> **Exercise objective**:
Within the entries below, the lines from the one with "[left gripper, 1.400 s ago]" through the one with "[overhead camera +" are to be set down exactly, both ends kept.

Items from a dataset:
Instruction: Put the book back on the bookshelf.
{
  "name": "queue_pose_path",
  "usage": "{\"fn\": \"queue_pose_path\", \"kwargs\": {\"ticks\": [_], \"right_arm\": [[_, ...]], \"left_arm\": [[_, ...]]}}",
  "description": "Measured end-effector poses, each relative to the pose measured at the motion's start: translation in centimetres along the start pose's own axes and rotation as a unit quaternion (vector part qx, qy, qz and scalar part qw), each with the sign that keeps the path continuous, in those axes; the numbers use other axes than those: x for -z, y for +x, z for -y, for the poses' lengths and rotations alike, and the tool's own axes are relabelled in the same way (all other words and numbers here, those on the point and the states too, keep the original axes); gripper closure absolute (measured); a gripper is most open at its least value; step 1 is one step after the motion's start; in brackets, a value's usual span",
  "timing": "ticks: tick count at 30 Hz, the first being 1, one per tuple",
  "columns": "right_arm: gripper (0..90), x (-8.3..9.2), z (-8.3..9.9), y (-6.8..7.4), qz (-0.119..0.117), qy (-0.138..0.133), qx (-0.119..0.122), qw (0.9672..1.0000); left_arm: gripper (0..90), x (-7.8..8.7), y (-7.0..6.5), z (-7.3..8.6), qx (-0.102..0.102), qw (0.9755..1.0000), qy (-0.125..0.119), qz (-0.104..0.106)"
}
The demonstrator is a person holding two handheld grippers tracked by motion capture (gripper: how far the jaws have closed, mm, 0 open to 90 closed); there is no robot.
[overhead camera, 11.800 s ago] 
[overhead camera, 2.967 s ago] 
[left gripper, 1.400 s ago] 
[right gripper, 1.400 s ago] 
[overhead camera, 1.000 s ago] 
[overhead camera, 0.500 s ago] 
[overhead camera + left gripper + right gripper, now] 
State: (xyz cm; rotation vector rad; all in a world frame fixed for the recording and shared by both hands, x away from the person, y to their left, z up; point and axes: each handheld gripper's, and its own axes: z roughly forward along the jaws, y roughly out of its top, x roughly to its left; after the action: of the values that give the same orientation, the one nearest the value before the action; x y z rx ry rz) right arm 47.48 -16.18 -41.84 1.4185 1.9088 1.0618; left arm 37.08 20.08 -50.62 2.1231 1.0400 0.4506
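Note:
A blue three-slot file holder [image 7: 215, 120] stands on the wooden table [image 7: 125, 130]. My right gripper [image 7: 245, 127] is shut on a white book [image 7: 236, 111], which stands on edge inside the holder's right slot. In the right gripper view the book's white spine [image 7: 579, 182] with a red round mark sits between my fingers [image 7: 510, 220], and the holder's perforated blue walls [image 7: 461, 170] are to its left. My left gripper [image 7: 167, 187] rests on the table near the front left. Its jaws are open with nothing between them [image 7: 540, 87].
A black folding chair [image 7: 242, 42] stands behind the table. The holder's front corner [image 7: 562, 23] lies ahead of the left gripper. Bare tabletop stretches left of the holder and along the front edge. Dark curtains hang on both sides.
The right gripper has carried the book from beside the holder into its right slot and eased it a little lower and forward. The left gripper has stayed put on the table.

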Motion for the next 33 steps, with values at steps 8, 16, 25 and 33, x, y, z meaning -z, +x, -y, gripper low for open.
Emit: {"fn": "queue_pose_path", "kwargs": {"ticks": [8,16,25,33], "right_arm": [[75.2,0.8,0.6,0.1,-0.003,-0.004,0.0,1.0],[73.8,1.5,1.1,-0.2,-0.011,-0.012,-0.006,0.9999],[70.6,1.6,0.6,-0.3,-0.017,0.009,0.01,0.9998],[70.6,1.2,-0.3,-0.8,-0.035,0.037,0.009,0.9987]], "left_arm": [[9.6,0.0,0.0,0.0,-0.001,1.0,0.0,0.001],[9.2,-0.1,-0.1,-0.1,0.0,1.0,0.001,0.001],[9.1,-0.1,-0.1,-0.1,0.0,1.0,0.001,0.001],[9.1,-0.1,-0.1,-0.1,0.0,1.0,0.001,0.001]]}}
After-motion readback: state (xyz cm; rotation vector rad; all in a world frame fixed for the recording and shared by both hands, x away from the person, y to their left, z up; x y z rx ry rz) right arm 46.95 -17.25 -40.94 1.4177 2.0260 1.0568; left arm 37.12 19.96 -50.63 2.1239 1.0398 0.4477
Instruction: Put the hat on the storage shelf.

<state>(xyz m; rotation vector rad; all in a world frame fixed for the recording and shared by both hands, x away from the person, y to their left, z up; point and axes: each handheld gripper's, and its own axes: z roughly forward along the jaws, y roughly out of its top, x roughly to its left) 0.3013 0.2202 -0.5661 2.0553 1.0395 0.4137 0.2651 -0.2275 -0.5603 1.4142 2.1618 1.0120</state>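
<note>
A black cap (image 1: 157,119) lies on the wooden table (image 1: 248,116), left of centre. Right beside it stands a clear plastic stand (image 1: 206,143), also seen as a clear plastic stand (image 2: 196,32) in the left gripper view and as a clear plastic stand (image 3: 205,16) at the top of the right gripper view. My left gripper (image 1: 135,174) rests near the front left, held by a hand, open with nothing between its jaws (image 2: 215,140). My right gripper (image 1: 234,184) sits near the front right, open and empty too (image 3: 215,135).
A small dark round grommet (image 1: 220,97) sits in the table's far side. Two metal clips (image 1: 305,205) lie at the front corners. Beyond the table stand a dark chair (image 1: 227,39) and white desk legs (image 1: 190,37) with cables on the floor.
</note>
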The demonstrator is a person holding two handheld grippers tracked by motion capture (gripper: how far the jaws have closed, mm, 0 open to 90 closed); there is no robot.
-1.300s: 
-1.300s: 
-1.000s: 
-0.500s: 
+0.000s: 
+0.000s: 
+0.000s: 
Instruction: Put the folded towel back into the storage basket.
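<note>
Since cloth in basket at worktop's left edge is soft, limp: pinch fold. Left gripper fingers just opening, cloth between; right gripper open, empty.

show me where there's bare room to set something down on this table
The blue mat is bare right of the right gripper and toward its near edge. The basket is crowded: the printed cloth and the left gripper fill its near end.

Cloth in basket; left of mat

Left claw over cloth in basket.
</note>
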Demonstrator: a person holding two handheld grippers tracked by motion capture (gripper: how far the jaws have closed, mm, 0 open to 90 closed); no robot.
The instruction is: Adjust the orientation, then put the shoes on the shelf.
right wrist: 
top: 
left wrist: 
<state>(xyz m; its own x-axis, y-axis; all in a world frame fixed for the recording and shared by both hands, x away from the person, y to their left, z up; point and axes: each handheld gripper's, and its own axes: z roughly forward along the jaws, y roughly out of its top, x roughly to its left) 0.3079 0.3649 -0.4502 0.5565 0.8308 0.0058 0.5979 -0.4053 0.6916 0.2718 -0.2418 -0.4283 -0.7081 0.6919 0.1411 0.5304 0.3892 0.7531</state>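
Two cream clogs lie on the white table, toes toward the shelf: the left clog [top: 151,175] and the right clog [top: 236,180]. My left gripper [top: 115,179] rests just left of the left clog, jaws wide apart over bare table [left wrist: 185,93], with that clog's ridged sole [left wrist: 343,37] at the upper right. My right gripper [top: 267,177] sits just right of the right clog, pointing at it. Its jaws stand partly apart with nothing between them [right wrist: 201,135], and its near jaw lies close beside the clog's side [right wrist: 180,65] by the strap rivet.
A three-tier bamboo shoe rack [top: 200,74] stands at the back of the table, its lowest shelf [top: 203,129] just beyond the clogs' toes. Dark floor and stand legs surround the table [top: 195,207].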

> **Response for this exercise**:
[left gripper, 1.400 s ago] 
[right gripper, 1.400 s ago] 
[overhead camera, 1.000 s ago] 
[overhead camera, 0.500 s ago] 
[overhead camera + left gripper + right gripper, now] 

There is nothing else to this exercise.